Michèle Boisvert, group insurance program expert at Mercer

Another phenomenon: many employers, sensitive to mental health, have increased their coverage, sometimes increasing the ceiling for reimbursements for psychologist consultations from $2,000 to $5,000. The bet is that the upstream consultation will reduce absences due to disability.

And there is, of course, the impression of free services, which increases volumes. “There is a lot of misunderstanding about who pays, a lack of education. Many people tell themselves that they are going to maximize their use of the services offered, for example for massage therapy, without understanding that it is they who pay in the end,” M tells Green wood.

Data from the Canadian Life and Health Insurance Association (CLHIA) is revealing. On average, the 6.2 million Quebecers covered by insurance claimed $1,035 in 2022, almost double what they did 15 years ago.

Certainly, medications take up about half of this amount ($581), but paramedical care is growing much faster.

In fact, the amount claimed has almost reached $1.6 billion in 2022 for physiotherapists, psychologists and others, so much so that the average claimed per insured ($255) is up 131% over the past 15 years, compared to 74%. for medicines.

It’s difficult to attribute these factors to the nasty private sector, moreover. On this subject, Statistics Canada data on health and social services personnel are surprising.

First, we learn that Quebec has a much higher proportion of public sector employees in health (3,549 per 100,000 population) than elsewhere in Canada (2,949). Here, I did not use the per capita-equivalent ratio.

It is impossible to quickly explain the 20% difference between the two solitudes. Yes, Quebec is experiencing aging, but so is the rest of Canada.

Above all, we see that public employees in Quebec in health and social services have recently exceeded those in the private sector (to which I have added self-employed workers for the purposes of comparison), a first in 35 years. Conversely, the trend towards the private sector is accelerating in the rest of Canada.

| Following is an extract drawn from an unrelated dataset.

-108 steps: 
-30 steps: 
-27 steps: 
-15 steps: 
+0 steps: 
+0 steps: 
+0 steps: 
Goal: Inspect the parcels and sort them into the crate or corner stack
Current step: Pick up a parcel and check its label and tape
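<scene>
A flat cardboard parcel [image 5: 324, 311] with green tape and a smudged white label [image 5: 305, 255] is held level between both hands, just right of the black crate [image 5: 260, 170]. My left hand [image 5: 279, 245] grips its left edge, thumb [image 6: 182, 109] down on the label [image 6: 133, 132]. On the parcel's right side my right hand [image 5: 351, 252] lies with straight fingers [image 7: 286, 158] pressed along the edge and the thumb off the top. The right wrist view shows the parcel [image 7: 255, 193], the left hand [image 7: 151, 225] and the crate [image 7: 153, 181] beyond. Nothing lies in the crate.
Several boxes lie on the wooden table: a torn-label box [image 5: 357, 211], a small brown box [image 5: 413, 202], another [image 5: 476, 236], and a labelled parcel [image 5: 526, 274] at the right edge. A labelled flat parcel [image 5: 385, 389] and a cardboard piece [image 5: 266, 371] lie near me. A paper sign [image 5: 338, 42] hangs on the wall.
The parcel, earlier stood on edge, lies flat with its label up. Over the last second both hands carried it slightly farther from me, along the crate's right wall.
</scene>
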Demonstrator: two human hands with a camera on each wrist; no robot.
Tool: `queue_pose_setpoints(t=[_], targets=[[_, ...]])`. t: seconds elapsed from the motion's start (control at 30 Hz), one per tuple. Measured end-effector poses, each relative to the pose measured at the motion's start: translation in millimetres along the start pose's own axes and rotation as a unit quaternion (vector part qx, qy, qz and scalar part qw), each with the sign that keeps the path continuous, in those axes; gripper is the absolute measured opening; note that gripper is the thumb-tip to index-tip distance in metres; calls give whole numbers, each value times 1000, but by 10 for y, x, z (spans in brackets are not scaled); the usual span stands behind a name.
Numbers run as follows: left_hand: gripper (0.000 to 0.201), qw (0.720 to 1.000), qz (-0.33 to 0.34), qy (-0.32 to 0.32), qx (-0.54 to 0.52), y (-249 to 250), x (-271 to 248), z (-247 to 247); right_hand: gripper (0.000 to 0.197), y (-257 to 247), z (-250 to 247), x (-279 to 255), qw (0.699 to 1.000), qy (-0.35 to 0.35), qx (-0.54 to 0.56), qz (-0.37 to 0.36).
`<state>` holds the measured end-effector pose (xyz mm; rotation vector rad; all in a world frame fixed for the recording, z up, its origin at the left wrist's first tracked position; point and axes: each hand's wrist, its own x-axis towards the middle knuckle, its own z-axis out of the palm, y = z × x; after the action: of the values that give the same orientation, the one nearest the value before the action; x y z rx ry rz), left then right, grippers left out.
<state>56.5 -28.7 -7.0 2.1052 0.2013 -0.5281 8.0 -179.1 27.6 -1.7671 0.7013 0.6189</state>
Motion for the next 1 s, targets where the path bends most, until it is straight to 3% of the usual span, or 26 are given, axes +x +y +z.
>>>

Statistics Canada is casting a wide net for these jobs, it should be noted. They encompass all categories of care (dentistry, dietetics, physiotherapy, domestic care, etc.) or settings (public, private, community, autonomous)⁠4.

What to conclude? It is clear that our health system, we often read, still has many problems with innovation and efficiency (think of faxes, among others). That our doctors still occupy too large a share of the remuneration.

But we forget to consider the enormous impact of aging and new care, which darkens the picture and increases costs. And that this trend is not about to change, judging by the demographic curve, in particular.

Can we take this into account before describing our system as mediocre?

1. Many thanks to Pierre-Carl Michaud, from HEC Montréal, and his team from the Jacques-Parizeau Research Chair in Economic Policies for this complex calculation of the equivalent population.

2. In the case of doctors, I was able to take into account that many of them work fewer hours than 10 years ago, for different reasons. I calculated the number of full-time physician equivalents using data on the subject from CIHI on compensation.

3. Treatment with Ozempic is often covered by group insurance for those who have diabetes problems.

4. Public employees represent 59% of public and private employees, but 52% when we add self-employed workers to the private sector.